* TASK DETAILS:
Your answer must be the records below, printed exactly.

* DATASET EXCERPTS:
# # #

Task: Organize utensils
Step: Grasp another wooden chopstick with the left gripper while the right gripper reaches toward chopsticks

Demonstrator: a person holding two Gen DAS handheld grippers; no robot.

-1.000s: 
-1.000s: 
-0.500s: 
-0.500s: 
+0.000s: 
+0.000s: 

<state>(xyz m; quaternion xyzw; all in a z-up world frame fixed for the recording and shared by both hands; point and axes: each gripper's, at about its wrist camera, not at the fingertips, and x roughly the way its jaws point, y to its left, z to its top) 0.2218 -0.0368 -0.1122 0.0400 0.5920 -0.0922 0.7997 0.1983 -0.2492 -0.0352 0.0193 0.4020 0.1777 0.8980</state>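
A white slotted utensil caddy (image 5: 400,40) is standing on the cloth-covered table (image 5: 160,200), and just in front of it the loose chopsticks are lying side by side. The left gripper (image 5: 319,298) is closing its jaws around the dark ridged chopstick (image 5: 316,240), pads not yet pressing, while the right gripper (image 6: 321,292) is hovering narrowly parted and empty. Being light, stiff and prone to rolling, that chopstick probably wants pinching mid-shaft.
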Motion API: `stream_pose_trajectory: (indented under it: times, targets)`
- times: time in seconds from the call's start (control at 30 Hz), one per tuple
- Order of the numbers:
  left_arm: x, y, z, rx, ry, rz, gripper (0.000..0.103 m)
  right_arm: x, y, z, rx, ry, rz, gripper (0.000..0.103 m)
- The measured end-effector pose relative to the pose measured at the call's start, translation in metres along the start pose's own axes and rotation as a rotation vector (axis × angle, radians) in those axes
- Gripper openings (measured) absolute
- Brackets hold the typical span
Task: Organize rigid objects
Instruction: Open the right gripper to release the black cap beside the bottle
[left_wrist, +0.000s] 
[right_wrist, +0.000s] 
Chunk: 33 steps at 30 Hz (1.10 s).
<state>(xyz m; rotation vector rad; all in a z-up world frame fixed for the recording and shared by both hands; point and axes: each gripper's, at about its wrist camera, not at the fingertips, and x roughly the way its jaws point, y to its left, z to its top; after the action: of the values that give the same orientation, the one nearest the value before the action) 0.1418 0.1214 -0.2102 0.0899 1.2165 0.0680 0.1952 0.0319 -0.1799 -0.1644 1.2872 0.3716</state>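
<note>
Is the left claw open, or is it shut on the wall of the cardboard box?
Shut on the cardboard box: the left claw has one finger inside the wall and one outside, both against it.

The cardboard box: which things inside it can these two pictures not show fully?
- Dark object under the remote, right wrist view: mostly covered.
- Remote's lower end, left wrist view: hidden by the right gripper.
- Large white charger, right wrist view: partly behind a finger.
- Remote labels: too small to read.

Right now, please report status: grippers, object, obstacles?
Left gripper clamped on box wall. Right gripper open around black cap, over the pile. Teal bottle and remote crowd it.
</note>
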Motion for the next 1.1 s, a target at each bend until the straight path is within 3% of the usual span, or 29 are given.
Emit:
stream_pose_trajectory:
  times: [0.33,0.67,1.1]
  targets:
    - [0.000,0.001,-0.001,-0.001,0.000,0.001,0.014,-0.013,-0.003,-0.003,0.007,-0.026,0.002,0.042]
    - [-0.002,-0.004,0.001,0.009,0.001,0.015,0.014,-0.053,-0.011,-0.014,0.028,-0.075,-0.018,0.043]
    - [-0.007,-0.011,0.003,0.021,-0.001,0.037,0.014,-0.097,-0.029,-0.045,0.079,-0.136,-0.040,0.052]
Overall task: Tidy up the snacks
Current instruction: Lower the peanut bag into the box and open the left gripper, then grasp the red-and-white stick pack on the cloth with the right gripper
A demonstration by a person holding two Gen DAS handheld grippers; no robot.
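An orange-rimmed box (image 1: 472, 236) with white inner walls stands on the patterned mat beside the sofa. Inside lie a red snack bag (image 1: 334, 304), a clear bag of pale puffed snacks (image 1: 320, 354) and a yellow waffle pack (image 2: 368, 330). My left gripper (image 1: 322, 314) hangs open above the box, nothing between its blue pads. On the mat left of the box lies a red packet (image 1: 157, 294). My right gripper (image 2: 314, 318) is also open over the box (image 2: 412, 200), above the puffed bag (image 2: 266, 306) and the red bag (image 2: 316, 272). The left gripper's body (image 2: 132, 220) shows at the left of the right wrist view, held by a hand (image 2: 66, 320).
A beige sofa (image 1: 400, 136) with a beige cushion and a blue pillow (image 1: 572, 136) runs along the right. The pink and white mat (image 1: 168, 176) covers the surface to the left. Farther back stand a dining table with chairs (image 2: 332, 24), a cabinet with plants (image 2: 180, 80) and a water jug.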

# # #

* RESPONSE TO THIS EXERCISE:
Task: Organize utensils
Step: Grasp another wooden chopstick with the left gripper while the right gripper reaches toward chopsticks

Demonstrator: a person holding two Gen DAS handheld grippers; no robot.

-1.000s: 
-1.000s: 
-0.500s: 
-0.500s: 
+0.000s: 
+0.000s: 

<state>(xyz m; quaternion xyzw; all in a z-up world frame fixed for the recording and shared by both hands; point and axes: each gripper's, at about its wrist camera, not at the fingertips, and x roughly the way its jaws point, y to its left, z to its top) 0.2218 -0.0368 -0.1122 0.0400 0.5920 -0.0922 0.7997 0.1983 -0.2492 -0.0352 0.0193 0.4020 0.1777 0.8980</state>
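A white slotted utensil caddy (image 5: 400,40) is standing on the cloth-covered table (image 5: 160,200), and just in front of it the loose chopsticks are lying side by side. The left gripper (image 5: 319,298) is closing its jaws around the dark ridged chopstick (image 5: 316,240), pads not yet pressing, while the right gripper (image 6: 321,292) is hovering narrowly parted and empty. Being light, stiff and prone to rolling, that chopstick probably wants pinching mid-shaft.
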Motion API: `stream_pose_trajectory: (indented under it: times, targets)`
- times: time in seconds from the call's start (control at 30 Hz), one per tuple
- Order of the numbers:
  left_arm: x, y, z, rx, ry, rz, gripper (0.000..0.103 m)
  right_arm: x, y, z, rx, ry, rz, gripper (0.000..0.103 m)
- The measured end-effector pose relative to the pose measured at the call's start, translation in metres along the start pose's own axes and rotation as a rotation vector (axis × angle, radians) in those axes
- Gripper openings (measured) absolute
- Brackets hold the typical span
Task: Organize rigid objects
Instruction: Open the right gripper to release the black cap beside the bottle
[left_wrist, +0.000s] 
[right_wrist, +0.000s] 
Chunk: 33 steps at 30 Hz (1.10 s).
<state>(xyz m; rotation vector rad; all in a z-up world frame fixed for the recording and shared by both hands; point and axes: each gripper's, at about its wrist camera, not at the fingertips, and x roughly the way its jaws point, y to its left, z to its top; after the action: of the values that give the same orientation, the one nearest the value before the action) 0.1418 0.1214 -0.2102 0.0899 1.2165 0.0680 0.1952 0.0319 -0.1799 -0.1644 1.2872 0.3716</state>
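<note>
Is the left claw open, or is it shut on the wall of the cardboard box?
Shut on the cardboard box: the left claw has one finger inside the wall and one outside, both against it.

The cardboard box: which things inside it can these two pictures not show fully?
- Dark object under the remote, right wrist view: mostly covered.
- Remote's lower end, left wrist view: hidden by the right gripper.
- Large white charger, right wrist view: partly behind a finger.
- Remote labels: too small to read.

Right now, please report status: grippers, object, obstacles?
Left gripper clamped on box wall. Right gripper open around black cap, over the pile. Teal bottle and remote crowd it.
</note>
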Motion for the next 1.1 s, a target at each bend until the straight path is within 3% of the usual span, or 29 are given.
Emit:
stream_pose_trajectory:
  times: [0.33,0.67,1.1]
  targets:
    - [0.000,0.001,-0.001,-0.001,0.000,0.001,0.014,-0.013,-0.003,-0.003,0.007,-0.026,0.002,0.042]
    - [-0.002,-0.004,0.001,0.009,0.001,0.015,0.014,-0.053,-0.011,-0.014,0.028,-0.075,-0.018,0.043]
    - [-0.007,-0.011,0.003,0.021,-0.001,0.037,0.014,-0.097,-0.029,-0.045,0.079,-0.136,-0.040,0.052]
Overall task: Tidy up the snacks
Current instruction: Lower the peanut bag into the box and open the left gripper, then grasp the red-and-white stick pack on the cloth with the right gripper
A demonstration by a person holding two Gen DAS handheld grippers; no robot.
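An orange-rimmed box (image 1: 472, 236) with white inner walls stands on the patterned mat beside the sofa. Inside lie a red snack bag (image 1: 334, 304), a clear bag of pale puffed snacks (image 1: 320, 354) and a yellow waffle pack (image 2: 368, 330). My left gripper (image 1: 322, 314) hangs open above the box, nothing between its blue pads. On the mat left of the box lies a red packet (image 1: 157, 294). My right gripper (image 2: 314, 318) is also open over the box (image 2: 412, 200), above the puffed bag (image 2: 266, 306) and the red bag (image 2: 316, 272). The left gripper's body (image 2: 132, 220) shows at the left of the right wrist view, held by a hand (image 2: 66, 320).
A beige sofa (image 1: 400, 136) with a beige cushion and a blue pillow (image 1: 572, 136) runs along the right. The pink and white mat (image 1: 168, 176) covers the surface to the left. Farther back stand a dining table with chairs (image 2: 332, 24), a cabinet with plants (image 2: 180, 80) and a water jug.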

The required response has been given in full.